Today I was driving home from my work training (yes, I have a job that I haven't mentioned—more on that another day) and listening to NPR. They were talking about the
volcano that is erupting on Fernandina Island in the Galapagos. It got me thinking about our trip to the Galapagos in 2004. We visited Fernandina Island. I think that is where I took this picture of a marine iguana that lives only there. They are the only iguanas that live in the water, though they spend the nights on land.
Ray and I are not rich, at least not in the financial sense of the word, but we have given ourselves the luxury of as much travel as we have been able to swing over the years. I think it is the best thing you can do for yourself. I don't want to die having known only my own small corner of the world. We are not fancy travelers. We have no interest in resorts, or cruises or hanging out on beaches with other Americans. We prefer to experience other cultures insofar as American tourists can. We eat the local food and stay in local hotels and inns. Our trip to the Galapagos was not on a huge cruise ship (we saw them there) but on a small, 10 passenger boat with a local guide.
The Galapagos Islands, where Darwin got his ideas for his theories and his book On the Origin of the Species, is hard to describe because it is so unique in all the world.

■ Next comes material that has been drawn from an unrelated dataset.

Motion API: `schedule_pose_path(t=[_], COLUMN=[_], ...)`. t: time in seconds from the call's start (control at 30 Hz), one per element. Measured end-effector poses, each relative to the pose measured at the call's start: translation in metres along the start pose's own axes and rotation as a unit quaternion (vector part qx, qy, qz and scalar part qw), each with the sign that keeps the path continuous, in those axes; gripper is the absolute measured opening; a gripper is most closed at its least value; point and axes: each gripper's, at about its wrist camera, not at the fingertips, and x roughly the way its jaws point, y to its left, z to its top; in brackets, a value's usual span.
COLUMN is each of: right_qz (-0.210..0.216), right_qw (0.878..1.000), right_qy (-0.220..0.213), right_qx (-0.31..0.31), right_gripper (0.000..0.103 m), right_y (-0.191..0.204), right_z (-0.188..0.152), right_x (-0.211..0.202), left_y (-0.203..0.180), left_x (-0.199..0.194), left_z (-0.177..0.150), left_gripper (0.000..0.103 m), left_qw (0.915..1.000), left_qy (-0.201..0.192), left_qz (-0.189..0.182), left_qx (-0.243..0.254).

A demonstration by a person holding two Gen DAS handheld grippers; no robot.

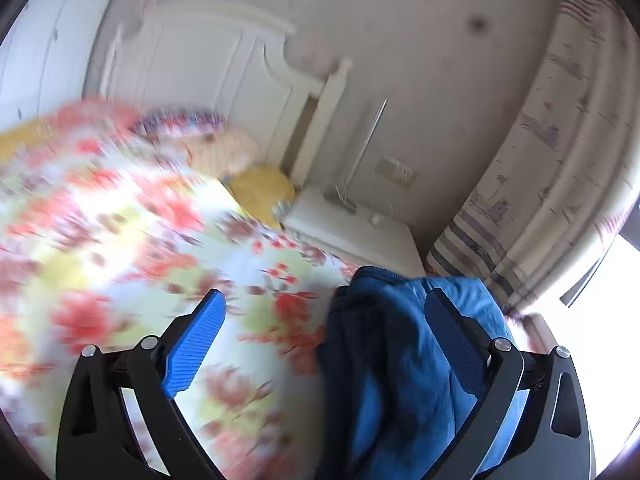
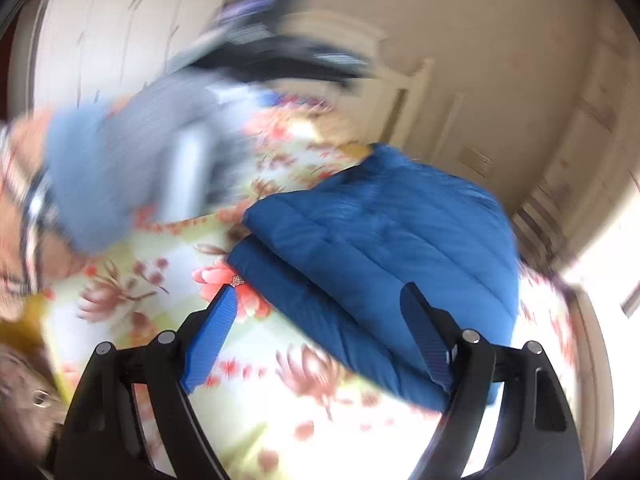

So unspoiled, so beautiful and so rich with life. It is awesome and humbling and in some way a mystical link to that ancient, authentic order of life and creation. It is as it should be, and being there made me more aware of what we all should be and how we all fit.
Tortoise at the Darwin Research Station.
They are trying to save these incredible creatures from extinction.
Famous blue-footed booby. They really are that blue.
After long, hot days of hiking over volcanic rock, we'd arrive back at the boat to white tablecloths and beautiful dinners on the deck as the sun went down. Note the bunch of bananas ripening on deck.
The Islands were created entirely by vocanic eruptions at the bottom of the Pacific Ocean near the equator. I can only imagine how thrilling it would be to see molten lava flowing into the sea. I wish I was there.
Of all the things that this economic crisis is depriving us of, I think I miss traveling the most. But I'm happy I have memories and photos.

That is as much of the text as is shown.